> **DATA SHOWN**:
------------------------------------------------
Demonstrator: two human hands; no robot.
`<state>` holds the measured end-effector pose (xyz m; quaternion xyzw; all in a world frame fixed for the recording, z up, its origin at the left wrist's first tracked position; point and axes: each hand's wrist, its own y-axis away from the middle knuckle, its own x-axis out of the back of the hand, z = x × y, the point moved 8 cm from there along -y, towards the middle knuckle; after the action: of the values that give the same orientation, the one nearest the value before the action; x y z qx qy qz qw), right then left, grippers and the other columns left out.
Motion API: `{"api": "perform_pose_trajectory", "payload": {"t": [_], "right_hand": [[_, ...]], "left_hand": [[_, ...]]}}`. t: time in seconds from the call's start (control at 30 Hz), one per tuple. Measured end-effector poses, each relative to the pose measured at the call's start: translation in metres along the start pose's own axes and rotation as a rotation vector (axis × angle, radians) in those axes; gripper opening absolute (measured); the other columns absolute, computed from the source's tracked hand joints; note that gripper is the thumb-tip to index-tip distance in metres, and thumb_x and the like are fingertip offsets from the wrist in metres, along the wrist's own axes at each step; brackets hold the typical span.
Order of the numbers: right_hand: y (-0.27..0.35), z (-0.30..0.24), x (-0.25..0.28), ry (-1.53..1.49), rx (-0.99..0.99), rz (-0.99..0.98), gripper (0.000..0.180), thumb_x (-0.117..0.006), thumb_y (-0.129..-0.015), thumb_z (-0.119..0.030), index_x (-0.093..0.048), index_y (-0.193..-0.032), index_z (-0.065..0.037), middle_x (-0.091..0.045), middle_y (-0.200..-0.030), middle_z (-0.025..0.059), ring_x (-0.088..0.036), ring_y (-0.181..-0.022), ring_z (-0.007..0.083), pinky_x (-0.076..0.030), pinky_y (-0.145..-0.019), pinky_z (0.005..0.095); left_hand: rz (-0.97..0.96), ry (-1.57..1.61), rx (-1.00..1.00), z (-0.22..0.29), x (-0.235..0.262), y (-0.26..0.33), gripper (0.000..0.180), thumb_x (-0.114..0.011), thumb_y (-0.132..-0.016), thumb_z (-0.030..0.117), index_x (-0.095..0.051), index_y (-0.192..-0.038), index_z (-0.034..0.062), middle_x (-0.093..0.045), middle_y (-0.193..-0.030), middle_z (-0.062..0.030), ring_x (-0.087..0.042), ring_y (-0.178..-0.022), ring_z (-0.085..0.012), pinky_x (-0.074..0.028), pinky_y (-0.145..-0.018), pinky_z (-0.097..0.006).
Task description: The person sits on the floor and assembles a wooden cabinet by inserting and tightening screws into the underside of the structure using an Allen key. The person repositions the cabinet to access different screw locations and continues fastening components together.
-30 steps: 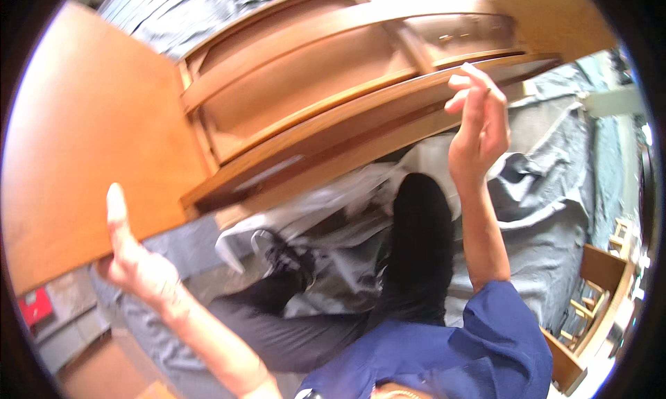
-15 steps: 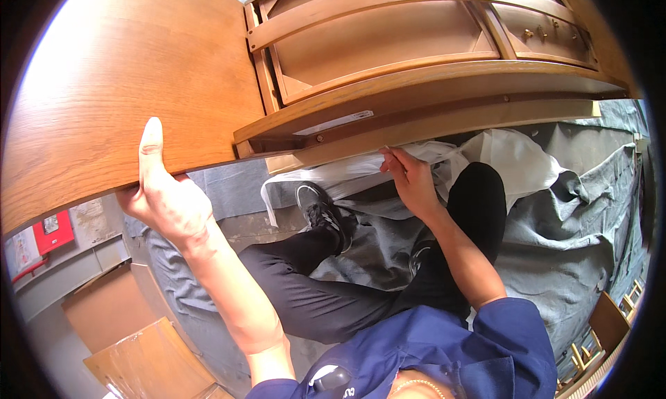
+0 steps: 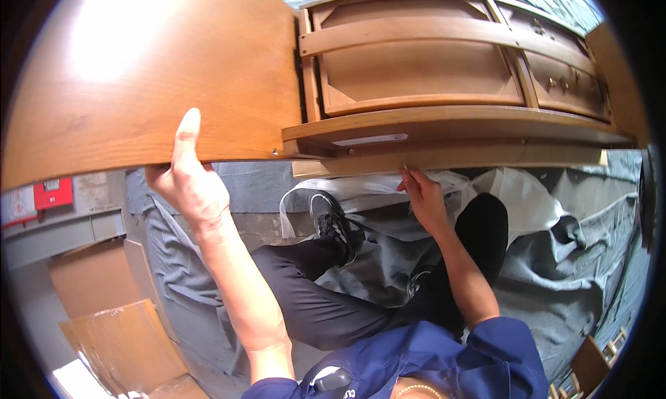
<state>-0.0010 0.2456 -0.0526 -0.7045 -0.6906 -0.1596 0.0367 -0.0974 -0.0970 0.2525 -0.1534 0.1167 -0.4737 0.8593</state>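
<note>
A broad, smooth wooden panel (image 3: 229, 73) forms the left end of a piece of wooden furniture. My left hand (image 3: 194, 191) grips its near edge, thumb laid on the face and fingers tucked underneath. Beside the panel runs the furniture's frame, with a long front rail (image 3: 458, 125) and a crossbar (image 3: 416, 35) over the recessed boards. My right hand (image 3: 424, 199) is closed in a pinch just below the rail's lower edge. A tiny pale tip shows at its fingertips, too small to name.
Grey cloth (image 3: 555, 288) covers the floor in folds, with white plastic film (image 3: 517, 194) crumpled under the furniture. My shoe (image 3: 329, 219) is below the rail. A film-wrapped board (image 3: 125, 343) leans at lower left; a red box (image 3: 53, 193) is on the wall.
The furniture sits lower and farther right in view, its near edge more level. Both hands keep nearly the same hold, the left still on the panel.
</note>
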Motion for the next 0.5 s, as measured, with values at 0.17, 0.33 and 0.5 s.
{"api": "perform_pose_trajectory", "payload": {"t": [0.17,0.33,0.5], "right_hand": [[0.001,0.005,-0.01,0.019,-0.029,-0.04,0.031,-0.061,-0.119,-0.024,-0.077,-0.129,0.001,-0.08,-0.09,0.0103,-0.072,-0.083,0.0145,-0.058,-0.081,0.0321],[0.012,0.009,-0.009,-0.119,-0.289,-0.136,0.031,-0.06,-0.12,-0.024,-0.079,-0.126,0.0,-0.077,-0.086,0.0065,-0.071,-0.083,0.013,-0.06,-0.076,0.0339],[0.005,-0.189,-0.009,0.078,0.543,-0.104,0.017,-0.076,-0.109,-0.016,-0.082,-0.117,-0.001,-0.073,-0.087,0.0077,-0.07,-0.075,0.0136,-0.055,-0.066,0.0285]], "left_hand": [[0.014,0.022,-0.03,0.003,0.003,-0.008,0.039,-0.086,-0.092,-0.007,-0.075,-0.129,-0.0022,-0.074,-0.134,-0.0094,-0.072,-0.12,-0.0201,-0.058,-0.108,-0.036],[0.039,0.067,0.016,0.001,-0.004,-0.004,0.036,-0.09,-0.09,-0.004,-0.077,-0.124,-0.0021,-0.078,-0.125,-0.0071,-0.072,-0.112,-0.0166,-0.055,-0.106,-0.035],[0.084,0.017,-0.023,0.009,0.011,-0.002,0.014,-0.085,-0.094,0.002,-0.08,-0.105,-0.0043,-0.081,-0.095,-0.0051,-0.073,-0.079,-0.0115,-0.058,-0.072,-0.029]]}}
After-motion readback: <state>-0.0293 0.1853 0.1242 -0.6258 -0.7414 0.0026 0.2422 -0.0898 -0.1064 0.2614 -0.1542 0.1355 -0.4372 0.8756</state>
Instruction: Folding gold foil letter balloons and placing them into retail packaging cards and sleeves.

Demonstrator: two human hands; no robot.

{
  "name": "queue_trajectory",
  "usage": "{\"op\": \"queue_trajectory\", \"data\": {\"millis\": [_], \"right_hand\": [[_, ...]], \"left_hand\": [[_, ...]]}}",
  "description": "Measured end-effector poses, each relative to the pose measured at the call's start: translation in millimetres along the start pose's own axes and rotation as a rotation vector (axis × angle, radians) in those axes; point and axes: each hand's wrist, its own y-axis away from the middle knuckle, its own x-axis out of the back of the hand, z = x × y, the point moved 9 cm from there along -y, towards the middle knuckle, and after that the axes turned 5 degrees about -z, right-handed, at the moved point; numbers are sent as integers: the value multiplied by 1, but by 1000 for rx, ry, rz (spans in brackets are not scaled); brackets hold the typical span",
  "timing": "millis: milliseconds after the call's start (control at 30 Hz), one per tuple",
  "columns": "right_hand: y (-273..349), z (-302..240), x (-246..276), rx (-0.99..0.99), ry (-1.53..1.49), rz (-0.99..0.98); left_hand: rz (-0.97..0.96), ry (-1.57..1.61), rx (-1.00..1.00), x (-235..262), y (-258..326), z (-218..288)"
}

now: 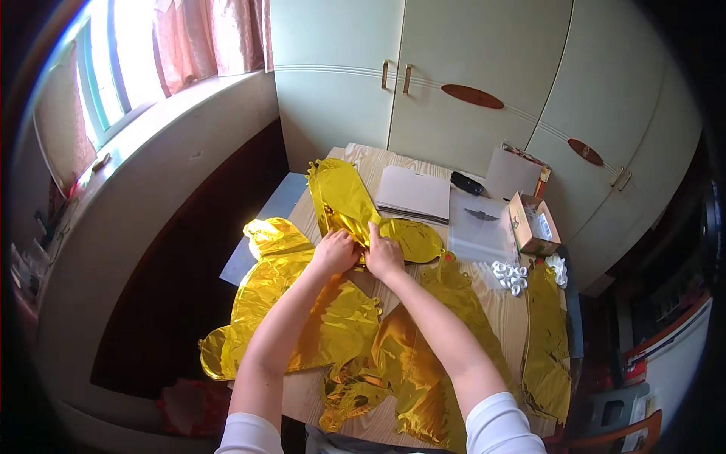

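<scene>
My left hand [336, 251] and my right hand [383, 253] are close together near the middle of the table, with fingers closed on a flat gold foil balloon [344, 185]. Its foil is gathered and creased between them. One wide part reaches to the far edge, and another rounded part [412, 239] lies to the right of my right hand. A second gold foil balloon [276, 314] lies flat and wrinkled at the left, partly under my left forearm. More crumpled gold foil [423, 363] lies nearer me, partly hidden by my right forearm.
A gold foil strip [546, 340] lies along the right edge. Small white rolls [510, 278] sit near an open cardboard box [534, 225]. Farther back are stacked pale sheets [414, 191], a black case-like object [466, 182] and clear plastic [478, 231]. Cabinets [469, 53] stand behind the wooden table.
</scene>
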Motion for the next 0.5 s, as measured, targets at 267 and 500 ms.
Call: {"op": "queue_trajectory", "data": {"millis": [267,500], "right_hand": [[-24,49,55,-151,-293,254],[-43,47,181,-1,-279,567]], "left_hand": [[-93,-12,211,-20,3,-6],[-98,-12,220,-19,6,-6]]}}
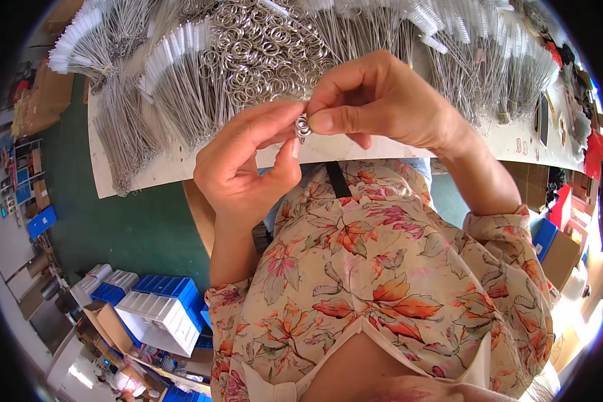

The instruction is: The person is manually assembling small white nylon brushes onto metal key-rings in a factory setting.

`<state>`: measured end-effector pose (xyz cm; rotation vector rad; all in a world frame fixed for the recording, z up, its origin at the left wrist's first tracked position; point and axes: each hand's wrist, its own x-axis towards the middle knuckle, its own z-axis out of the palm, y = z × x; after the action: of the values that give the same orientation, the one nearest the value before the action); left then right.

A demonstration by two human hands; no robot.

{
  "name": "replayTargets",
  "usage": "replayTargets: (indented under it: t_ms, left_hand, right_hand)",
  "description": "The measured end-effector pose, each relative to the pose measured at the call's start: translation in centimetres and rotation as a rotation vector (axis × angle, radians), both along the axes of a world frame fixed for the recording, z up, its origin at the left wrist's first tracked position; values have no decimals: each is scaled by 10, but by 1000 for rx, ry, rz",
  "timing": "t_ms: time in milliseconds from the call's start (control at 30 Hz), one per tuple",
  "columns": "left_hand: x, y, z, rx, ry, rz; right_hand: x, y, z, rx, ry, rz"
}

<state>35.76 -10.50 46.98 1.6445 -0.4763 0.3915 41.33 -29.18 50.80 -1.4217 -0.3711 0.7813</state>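
Note:
Just over the table's near edge, my two hands meet around a small cluster of shiny metal split rings (302, 126). My left hand (244, 157) is closed, its thumb and forefinger tips at the left side of the rings. From the other side my right hand (382, 100) pinches them between thumb and bent forefinger. Part of the rings is hidden by the fingertips. Beyond my hands lies a big heap of loose split rings (268, 50). Bundles of thin wire-handled brushes with white bristles (187, 87) flank that heap on the left, and more brushes (476, 74) on the right.
The pale table (395, 149) curves across in front of me. A dark flat object (542, 120) and a red bag (594, 154) are at its right end. White and blue plastic crates (157, 315) stand on the green floor (127, 231) at the lower left.

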Motion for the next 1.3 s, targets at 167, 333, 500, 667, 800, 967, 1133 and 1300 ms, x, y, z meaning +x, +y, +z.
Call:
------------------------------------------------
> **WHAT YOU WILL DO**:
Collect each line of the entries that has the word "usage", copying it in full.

> **TASK RESULT**:
  "usage": "{\"op\": \"queue_trajectory\", \"data\": {\"millis\": [_], \"right_hand\": [[_, ...]], \"left_hand\": [[_, ...]]}}",
  "usage": "replayTargets: (indented under it: t_ms, left_hand, right_hand)",

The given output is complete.